Pompeo: Trump to reveal peace plan immediately after Israeli elections

The U.S. secretary of state says the Trump administration has been consulting allies across the Middle East about its plan.

By David Jablinowitz, World Israel News

U.S. Secretary of State Mike Pompeo says that immediately following Israel’s April 9 parliamentary election, the Trump administration will build on the foundations already laid towards reaching an Israeli-Palestinian agreement.

“We’ve been working on this for a long time…We’ve begun to share elements of this across the region. It won’t be a U.S.-driven process,” Pompeo said, as he addressed the World Economic Forum in Davos, Switzerland on Tuesday, speaking by satellite in a video conference.

“Ultimately, the Israelis and the Palestinians will have to come to an agreement. But we think that the foundations that we have laid and the work that we’ll do immediately following the Israeli elections will set conditions where we can have a constructive conversation,” Pompeo added.

In the past, U.S. officials have hinted about the future of the plan but refused to commit to a specific timetable of when details would be announced. Since late December, when the Knesset legislated the early election, the prevailing view has been that the process would have to wait until after the April ballot.

Even once the election takes place, the process of forming the new Israeli government coalition could take another several weeks, raising the question of whether the U.S. would wait until the new Cabinet is in place.

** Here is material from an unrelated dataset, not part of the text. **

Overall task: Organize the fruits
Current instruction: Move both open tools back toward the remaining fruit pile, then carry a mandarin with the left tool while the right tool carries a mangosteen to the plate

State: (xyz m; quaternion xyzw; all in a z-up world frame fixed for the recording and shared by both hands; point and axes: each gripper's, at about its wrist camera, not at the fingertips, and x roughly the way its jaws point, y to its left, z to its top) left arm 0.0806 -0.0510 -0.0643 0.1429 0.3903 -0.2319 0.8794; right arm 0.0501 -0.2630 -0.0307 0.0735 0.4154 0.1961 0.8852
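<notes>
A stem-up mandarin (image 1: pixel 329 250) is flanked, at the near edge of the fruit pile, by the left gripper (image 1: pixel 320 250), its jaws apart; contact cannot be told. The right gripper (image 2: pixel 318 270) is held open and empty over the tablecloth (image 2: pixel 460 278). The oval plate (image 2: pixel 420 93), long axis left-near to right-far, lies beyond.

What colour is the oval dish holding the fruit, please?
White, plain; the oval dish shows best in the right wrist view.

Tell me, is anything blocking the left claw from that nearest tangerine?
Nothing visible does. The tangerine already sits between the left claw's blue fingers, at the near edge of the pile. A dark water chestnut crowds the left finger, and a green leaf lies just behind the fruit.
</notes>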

Last week, President Donald Trump’s Special Representative for International Negotiations Jason Greenblatt dismissed an Israeli television report on the U.S. president’s peace plan as not accurate and not helpful.

The Channel 13 report said the proposal included a divided Jerusalem and would offer a Palestinian state in up to 90 percent of Judea and Samaria, with major settlement blocs to be annexed by Israel. There would also be land swaps according to which the Palestinian state would receive land from within Israel in exchange for territory that Israel would annex in Judea and Samaria.

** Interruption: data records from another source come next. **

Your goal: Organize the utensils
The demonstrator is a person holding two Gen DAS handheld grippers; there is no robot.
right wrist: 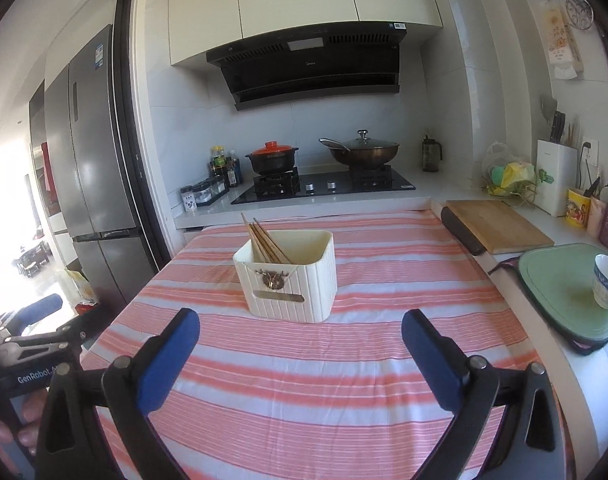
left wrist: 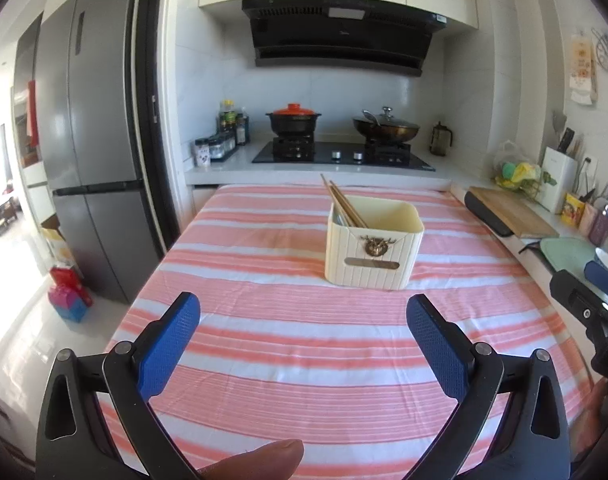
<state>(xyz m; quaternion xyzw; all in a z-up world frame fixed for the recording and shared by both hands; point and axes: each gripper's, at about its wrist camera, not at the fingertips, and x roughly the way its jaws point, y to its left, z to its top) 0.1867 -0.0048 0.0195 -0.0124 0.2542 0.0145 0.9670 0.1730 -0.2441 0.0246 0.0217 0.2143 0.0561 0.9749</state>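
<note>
Cream plastic box stands upright near the middle of the pink-striped worktop, holding wooden chopsticks that lean toward its left rear corner. Both grippers hang above the near part of the cloth, well short of the box: the left gripper has its blue fingers spread wide with nothing between them, and the right gripper likewise stands wide apart and empty. Behind the worktop a red-lidded pot and a wok sit on the stove.
</note>
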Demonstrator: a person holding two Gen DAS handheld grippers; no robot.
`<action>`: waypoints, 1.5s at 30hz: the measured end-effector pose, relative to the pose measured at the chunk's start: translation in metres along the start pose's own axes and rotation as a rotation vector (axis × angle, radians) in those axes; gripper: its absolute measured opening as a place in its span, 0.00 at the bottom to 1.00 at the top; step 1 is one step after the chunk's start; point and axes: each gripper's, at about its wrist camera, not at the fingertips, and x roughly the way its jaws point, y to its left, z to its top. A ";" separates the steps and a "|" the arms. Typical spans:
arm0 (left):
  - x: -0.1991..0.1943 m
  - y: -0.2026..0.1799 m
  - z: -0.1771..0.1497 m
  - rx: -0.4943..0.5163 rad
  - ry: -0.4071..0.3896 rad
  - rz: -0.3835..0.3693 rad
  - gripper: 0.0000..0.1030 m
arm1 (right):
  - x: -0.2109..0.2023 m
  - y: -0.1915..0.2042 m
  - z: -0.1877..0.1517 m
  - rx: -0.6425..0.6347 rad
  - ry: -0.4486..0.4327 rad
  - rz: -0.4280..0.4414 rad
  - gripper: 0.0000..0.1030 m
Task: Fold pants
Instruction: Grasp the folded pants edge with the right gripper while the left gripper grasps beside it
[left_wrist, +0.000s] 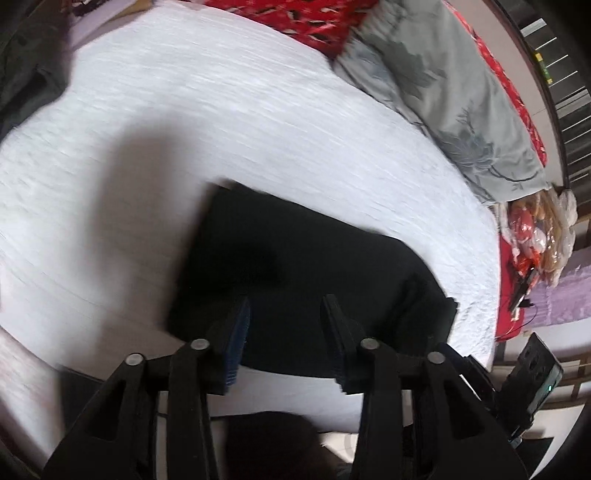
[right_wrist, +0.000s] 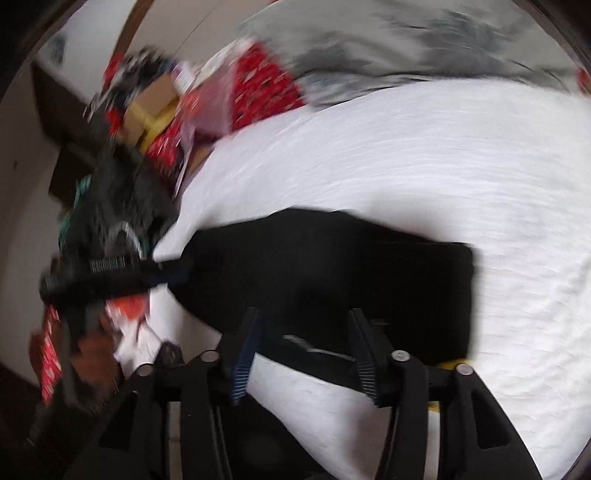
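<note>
In the left wrist view we are holding the left tool (left_wrist: 286, 306) partly open and empty above the black pants (left_wrist: 295, 273), which are lying as a compact folded block on the white bed (left_wrist: 258, 110). In the right wrist view we are keeping the right tool (right_wrist: 304, 321) parted and empty over the same bundle. The folding is looking nearly or fully finished.

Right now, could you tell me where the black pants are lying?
In both wrist views the folded black pants lie on the white bed cover near its front edge, just ahead of the gripper fingers, with the grey pillow further back.
</note>
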 end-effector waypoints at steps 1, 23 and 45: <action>-0.001 0.008 0.006 -0.007 0.009 -0.001 0.46 | 0.011 0.018 -0.002 -0.053 0.011 -0.011 0.55; 0.077 0.019 0.092 0.139 0.292 -0.127 0.47 | 0.154 0.195 -0.029 -0.429 0.039 -0.155 0.68; 0.067 -0.004 0.084 0.093 0.257 -0.164 0.31 | 0.159 0.203 -0.023 -0.444 -0.014 -0.206 0.24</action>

Greenblatt tweeted that he would “highly recommend” that people listen only to the official statements that come from him, President Donald Trump, the president’s son-in-law and adviser Jared Kushner, or U.S. Ambassador to Israel David Friedman. He did not include Pompeo on the list.

Speaking Tuesday, the U.S. secretary of state said that “it seems to me that we’re at a point in time where there are ways that we can resolve the primary differences and encourage… the Israelis and the Palestinians to come together to resolve their differences and get a solution there that has bedeviled the world for an awfully long time.”

Pompeo did not attend the Davos conference in person because of the cancelation of the trip due to the U.S. government shutdown.